[What this task involves]:
What is the number of lines in the data that include the string "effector"? Give it by itself.

[Provided material]:
►

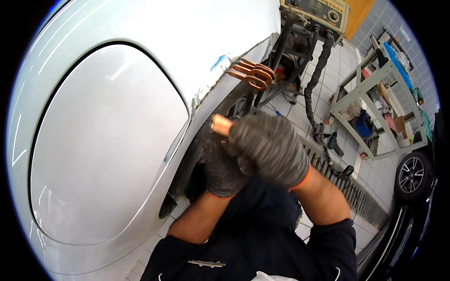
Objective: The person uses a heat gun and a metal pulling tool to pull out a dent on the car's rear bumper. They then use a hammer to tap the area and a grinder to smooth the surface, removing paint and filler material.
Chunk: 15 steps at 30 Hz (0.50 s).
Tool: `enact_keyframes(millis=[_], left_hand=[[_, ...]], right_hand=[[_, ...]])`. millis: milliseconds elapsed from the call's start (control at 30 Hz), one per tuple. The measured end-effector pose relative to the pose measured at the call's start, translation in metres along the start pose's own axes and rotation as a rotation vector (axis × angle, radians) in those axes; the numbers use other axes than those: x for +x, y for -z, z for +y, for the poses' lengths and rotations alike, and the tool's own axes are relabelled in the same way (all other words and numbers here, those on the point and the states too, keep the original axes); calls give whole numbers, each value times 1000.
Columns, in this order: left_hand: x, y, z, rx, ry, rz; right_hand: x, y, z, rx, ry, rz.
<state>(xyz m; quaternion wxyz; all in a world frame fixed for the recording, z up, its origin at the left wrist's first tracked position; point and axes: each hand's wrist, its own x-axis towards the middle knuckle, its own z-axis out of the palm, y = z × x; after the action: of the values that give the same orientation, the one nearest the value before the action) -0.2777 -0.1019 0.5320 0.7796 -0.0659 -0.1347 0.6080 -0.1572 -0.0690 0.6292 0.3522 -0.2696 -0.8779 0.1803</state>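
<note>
Orange-tan, a short rod juts from the right hand, which is clenched round it; the long axis runs nearly level across the view, the bare end pointing left and slightly up, toward the white car body. Just below and left, the left hand, gloved too, is curled close against the right; I cannot tell what it grips. Above both, copper-coloured slotted tabs stick out from the damaged body edge, rounded ends pointing right and slightly down.
</note>
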Motion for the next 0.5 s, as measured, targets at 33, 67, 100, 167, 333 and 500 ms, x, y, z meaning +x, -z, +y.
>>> enact_keyframes(millis=[33, 67, 100, 167, 333, 500], left_hand=[[0, 0, -3, 34, -34, -8], [2, 1, -6, 63, -69, -19], [6, 5, -5, 329, -123, -51], [9, 11, -1, 540, -173, 30], [17, 25, 27, 339, 140, -60], [17, -11, 6, 600, 72, 112]], right_hand=[[-6, 2, -4, -240, 88, -59], [-10, 3, -7, -481, 178, -118], [-10, 4, -12, -462, 5, -158], [-4, 15, -25, -338, -283, -178], [21, 62, -5, -24, -413, 179], [32, 47, 60, -191, 123, 149]])
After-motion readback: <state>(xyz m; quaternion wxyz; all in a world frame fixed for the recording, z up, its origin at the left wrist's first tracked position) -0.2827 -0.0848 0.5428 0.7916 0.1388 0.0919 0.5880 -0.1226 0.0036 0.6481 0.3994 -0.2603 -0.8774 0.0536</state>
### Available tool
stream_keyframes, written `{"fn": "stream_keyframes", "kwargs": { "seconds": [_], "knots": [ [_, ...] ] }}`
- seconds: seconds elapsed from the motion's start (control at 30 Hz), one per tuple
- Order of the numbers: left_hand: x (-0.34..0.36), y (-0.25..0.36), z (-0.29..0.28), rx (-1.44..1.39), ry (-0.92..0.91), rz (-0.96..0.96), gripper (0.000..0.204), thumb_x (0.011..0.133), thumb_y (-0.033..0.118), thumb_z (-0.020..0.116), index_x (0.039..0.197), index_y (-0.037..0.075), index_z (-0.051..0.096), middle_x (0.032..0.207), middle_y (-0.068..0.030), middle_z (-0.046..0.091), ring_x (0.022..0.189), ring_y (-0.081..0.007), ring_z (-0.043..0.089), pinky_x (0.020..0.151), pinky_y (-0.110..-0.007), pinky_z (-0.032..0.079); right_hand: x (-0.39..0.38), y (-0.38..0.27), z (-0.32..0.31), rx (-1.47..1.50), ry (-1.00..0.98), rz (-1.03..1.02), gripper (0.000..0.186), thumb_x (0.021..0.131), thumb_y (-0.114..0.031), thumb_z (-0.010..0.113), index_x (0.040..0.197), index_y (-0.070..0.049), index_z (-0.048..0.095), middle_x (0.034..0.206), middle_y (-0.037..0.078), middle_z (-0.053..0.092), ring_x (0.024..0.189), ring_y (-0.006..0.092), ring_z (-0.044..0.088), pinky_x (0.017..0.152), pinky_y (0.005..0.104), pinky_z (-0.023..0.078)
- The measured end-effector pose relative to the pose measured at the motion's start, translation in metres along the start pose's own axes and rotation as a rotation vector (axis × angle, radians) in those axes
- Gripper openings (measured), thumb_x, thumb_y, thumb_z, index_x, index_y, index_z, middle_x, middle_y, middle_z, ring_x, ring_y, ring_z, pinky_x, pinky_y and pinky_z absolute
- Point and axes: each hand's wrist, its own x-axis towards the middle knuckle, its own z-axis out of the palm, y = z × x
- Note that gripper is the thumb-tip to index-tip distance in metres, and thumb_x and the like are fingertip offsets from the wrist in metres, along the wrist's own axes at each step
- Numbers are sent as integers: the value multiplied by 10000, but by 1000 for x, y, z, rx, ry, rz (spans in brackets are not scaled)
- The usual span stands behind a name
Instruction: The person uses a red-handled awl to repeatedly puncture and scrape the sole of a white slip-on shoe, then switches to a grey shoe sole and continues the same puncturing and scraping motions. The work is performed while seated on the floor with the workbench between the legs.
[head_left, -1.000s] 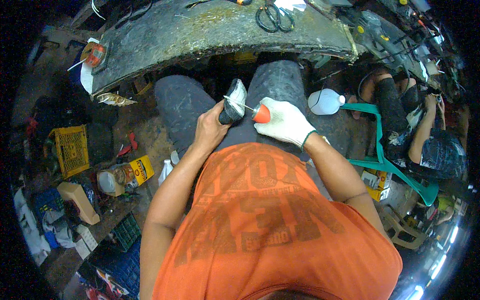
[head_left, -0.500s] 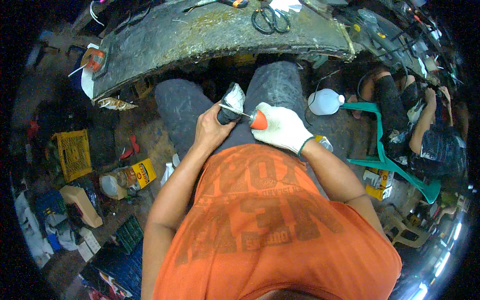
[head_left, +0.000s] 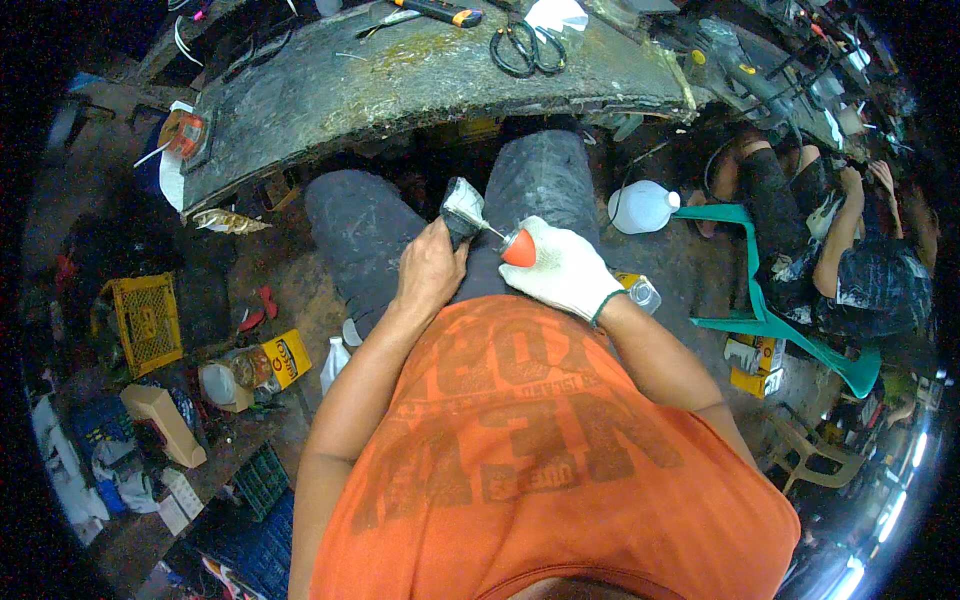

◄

[Response to this task]:
2